No reg page yet, I’m drained after a day hacking the above.. zzzz
WPMU Registration Page
It’s not there yet, but by using code from the WordPress installer and the WPMU installer I almost have a registration page ready. Expect it during the week!
WordPress Multi User – Dec 01 Snapshot
This is the “Fiche Naoi” release! Lots of changes this time. Symlinks are not required any more. Derek Ditch did 99% of the work in moving blogs from wp-blogs to wp-content/blogs/ with only a minor cleanup by myself, and there are other bug fixes from the WordPress core too.
Due to the number of changes you should be extra careful with this release. It worked for me on a clean install, but it’ll require an extra step to upgrade – you’ll need to move the wp-inst/wp-blogs directory to wp-inst/wp-content/blogs
I haven’t done an upgrade either so YMMV!
Go take a look at the download page for links and more details.
Later Update the htaccess.dist in the root directory and add the following line at line 15:
RewriteRule ^(.*)/wp-content/sitetemplates/(.*) BASE/wp-inst/wp-content/sitetemplates/$2 [L]
That fixes the images in the theme selector. Thanks Per for finding that!
WPMU – No Symlinks!
WordPressMU uses symlinks to do the multi-blog thing. Blogs names are linked to in a “blogs” directory (avoids having the root directory writeable by the webserver!) which makes life easier on me writing mod_rewrite rules for various reasons.
Unfortunately, that requirement means that PHP has to be able to symlink directories which isn’t possible all the time due to security settings on servers.
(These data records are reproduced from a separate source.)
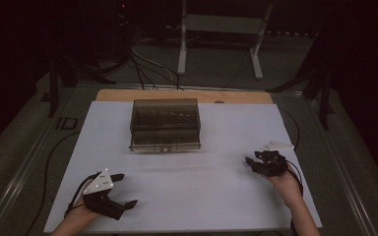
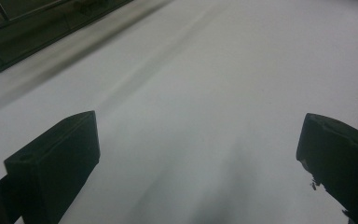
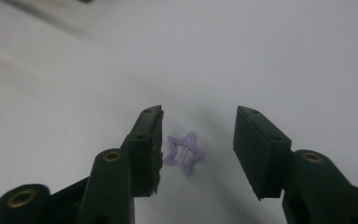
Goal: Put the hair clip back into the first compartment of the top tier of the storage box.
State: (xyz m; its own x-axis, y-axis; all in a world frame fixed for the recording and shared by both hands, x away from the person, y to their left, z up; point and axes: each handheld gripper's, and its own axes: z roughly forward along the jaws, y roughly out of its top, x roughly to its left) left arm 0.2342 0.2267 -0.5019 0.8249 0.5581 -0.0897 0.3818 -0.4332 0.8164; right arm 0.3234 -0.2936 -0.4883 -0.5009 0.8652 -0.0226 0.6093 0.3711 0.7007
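Note:
A small purple star-shaped clip (image 3: pixel 184 153) lies flat on the white table sheet. My right gripper (image 3: pixel 198 140) is open with its jaws on either side of the star, just above it and not touching it. From above, the right gripper (image 1: pixel 256 161) sits at the right side of the sheet. My left gripper (image 1: pixel 125 189) rests open at the front left, its jaws spread wide over bare white sheet (image 2: pixel 200 140) with nothing between them. A smoky transparent plastic box (image 1: pixel 165 124) with a shut lid stands at the back centre.
The white sheet (image 1: pixel 216 182) covers a wooden table. A corner of the box (image 2: pixel 32 32) lies to the upper left of the left gripper. Cables and a white frame stand on the floor beyond the table.

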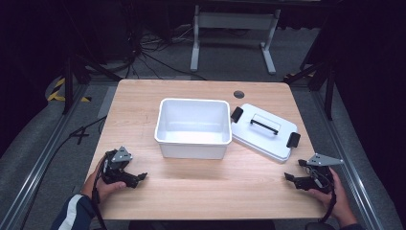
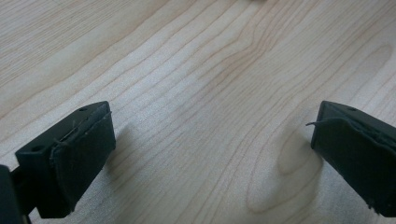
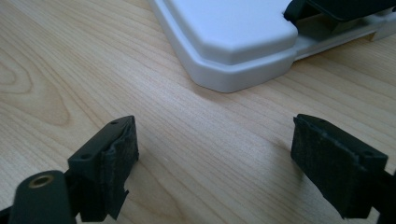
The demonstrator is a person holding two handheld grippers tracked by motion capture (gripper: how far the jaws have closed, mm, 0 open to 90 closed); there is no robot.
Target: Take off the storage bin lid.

Therefore, here’s two htaccess.dist files that you can drop into your WPMU installation, then run your installation again (delete the existing .htaccess files)
Put this htacess.dist in the root directory: http://blogs.linux.ie/download/htaccess.dist
(If you’ve downloaded this file already, grab it again. I updated it so wp-login.php works, and wp-images show in the backend!)
Rename this and copy it to wp-inst/htaccess.dist: http://blogs.linux.ie/download/wp-inst-htaccess.dist
Delete the existing .htaccess and wp-inst/.htaccess and the install will run when you visit the root URL of your blog. You can delete the “blogs” directory too if you like! (Make a backup first though!)
WordPress Multiuser MU – Nov 22nd Snapshot
New snapshot of WPMU is now available. It fixes a number of bugs. If you’re running a WPMU site with untrusted users you should really download and install this version!
Go to the download page to find out more, or download either wpmu-2004-11-22.tar.gz or wpmu-2004-11-22.zip and unzip over your existing WPMU install.